Si parlava di come i maestri d'oggi insegnano ai propri allievi la nobile arte di suonare la sei corde.
Su una cosa eravamo pienamente d'accordo: spesso, troppo spesso, imparare a suonare uno strumento è paragonabile al raggiungimento di una laurea.
Fin dalla prima lezione si viene sommersi da scale, accordi, rivolti, modi, diteggiature, etc...e col passare del tempo la cosa non migliora.
Lo studente pensa: "Suonerò prima o poi quello che pare a me?", "Avrò modo di applicare ciò che mi è stato insegnato?", e alle volte tutto questo è demotivante.
Quello su cui bisognerebbe concentrarsi, secondo me ,è cosa serve per andare a suonare nel "mondo vero", quali sono le basi teoriche e tecniche che danno a un chitarrista la flessibilità necessaria per suonare stili differenti, per comprendere la musica che suona, per improvvisare una jam tra amici, per esprimersi come vorrebbe, etc...
Questa riflessione mi porta a dire che non abbiamo bisogno di troppe nozioni, troppe regole, altrimenti ne rimaniamo impantanati; serve invece una solida (ma compatta) base teorica, e tanto, tanto lavoro svolto su questa piccola base.

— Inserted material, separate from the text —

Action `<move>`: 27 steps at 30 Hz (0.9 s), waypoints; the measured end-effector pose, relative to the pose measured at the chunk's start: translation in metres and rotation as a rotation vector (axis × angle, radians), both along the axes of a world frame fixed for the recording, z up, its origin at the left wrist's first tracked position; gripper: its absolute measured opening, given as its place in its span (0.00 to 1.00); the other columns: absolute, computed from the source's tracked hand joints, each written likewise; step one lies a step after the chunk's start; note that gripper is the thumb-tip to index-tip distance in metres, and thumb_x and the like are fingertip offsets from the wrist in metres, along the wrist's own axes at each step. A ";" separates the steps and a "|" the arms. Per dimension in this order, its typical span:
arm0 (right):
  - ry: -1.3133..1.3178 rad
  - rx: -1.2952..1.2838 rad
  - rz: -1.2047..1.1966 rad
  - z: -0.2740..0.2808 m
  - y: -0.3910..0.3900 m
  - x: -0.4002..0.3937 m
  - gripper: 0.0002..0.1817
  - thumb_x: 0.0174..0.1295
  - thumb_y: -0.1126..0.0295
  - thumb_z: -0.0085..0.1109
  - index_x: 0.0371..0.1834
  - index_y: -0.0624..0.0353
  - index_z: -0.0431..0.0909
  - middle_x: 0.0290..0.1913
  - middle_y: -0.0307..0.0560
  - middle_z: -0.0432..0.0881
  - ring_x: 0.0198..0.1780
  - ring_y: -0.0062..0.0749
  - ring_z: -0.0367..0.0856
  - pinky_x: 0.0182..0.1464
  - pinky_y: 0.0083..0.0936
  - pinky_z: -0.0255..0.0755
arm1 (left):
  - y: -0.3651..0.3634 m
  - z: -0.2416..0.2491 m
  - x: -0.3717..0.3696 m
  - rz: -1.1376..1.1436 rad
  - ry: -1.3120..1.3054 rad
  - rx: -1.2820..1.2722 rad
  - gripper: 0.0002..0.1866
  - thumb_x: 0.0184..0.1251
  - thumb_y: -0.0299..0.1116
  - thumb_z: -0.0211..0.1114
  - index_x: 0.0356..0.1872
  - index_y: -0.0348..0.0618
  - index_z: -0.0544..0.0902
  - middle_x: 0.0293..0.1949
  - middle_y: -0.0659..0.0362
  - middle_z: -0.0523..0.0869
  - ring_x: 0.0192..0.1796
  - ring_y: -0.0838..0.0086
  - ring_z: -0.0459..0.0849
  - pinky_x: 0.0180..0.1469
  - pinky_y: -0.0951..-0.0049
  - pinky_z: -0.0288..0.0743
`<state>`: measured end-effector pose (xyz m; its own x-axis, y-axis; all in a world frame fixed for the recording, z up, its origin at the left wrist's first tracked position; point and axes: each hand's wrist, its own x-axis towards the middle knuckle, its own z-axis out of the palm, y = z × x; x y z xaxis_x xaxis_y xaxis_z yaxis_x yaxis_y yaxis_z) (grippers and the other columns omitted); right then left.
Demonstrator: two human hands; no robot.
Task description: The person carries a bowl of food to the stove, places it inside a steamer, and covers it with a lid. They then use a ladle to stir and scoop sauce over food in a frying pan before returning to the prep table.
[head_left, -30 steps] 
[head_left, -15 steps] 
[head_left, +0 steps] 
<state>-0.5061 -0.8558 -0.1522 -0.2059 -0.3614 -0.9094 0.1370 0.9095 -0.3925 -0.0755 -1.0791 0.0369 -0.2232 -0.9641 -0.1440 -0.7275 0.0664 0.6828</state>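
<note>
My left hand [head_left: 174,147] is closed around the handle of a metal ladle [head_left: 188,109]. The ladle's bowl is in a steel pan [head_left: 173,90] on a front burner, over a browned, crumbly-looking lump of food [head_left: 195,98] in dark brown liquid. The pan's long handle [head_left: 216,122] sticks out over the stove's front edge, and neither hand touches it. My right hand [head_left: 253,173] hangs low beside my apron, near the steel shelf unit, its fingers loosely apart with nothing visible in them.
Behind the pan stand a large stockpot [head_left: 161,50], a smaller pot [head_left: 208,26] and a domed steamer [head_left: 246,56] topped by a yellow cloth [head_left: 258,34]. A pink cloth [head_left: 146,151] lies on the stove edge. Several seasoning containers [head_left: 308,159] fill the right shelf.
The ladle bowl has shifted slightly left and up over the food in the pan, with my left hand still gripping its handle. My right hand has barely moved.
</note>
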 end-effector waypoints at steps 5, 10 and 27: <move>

Prendiamo ad esempio le triadi, uno dei primi argomenti che solitamente si affrontano e che vengono liquidate in poche lezioni; quanto lavoro si può fare sulle triadi?
Se ne può fare davvero tanto: si può analizzare un brano e provare a rivoltarne alcuni accordi per gustarne le differenze, si può provare a comporre diversi giri armonici creando linee di basso interessanti sfruttando i rivolti, si può provare la sovrapposizione di triadi (che porta alla creazione di armonie anche molto complesse).
Non tutte le scuole di chitarra pongono l'attenzione sull'applicazione pratica di cosa è stato insegnato, soprattutto le accademie, che sommergono lo studente con un carico davvero eccessivo di nozioni.
Non è mio obiettivo infamare le accademie di musica, anche io ne ho frequentata una, ma solo farvi riflettere su cosa abbiamo realmente necessità di sapere per essere buoni chitarristi.
Ogni tanto fermatevi, guardatevi indietro e chiedetevi quante cose avete solo studiato e non capito, o capito e non applicato.
Trovo che un modo molto interessante per esercitarsi sia la composizione, che si parli di triadi, cadenze, modi, dominanti secondarie o chicchessia, mette davvero lo studente davanti a ciò che sa e cosa non sa.
Spero di essere riuscito a trasmettervi la positività di questo messaggio, perchè non è importante finire i cinque anni o più di scuola di musica, ma entrare davvero nella musica, suonare il più possibile, viverla col cuore e non preoccuparsi troppo di cosa non si conosce ancora.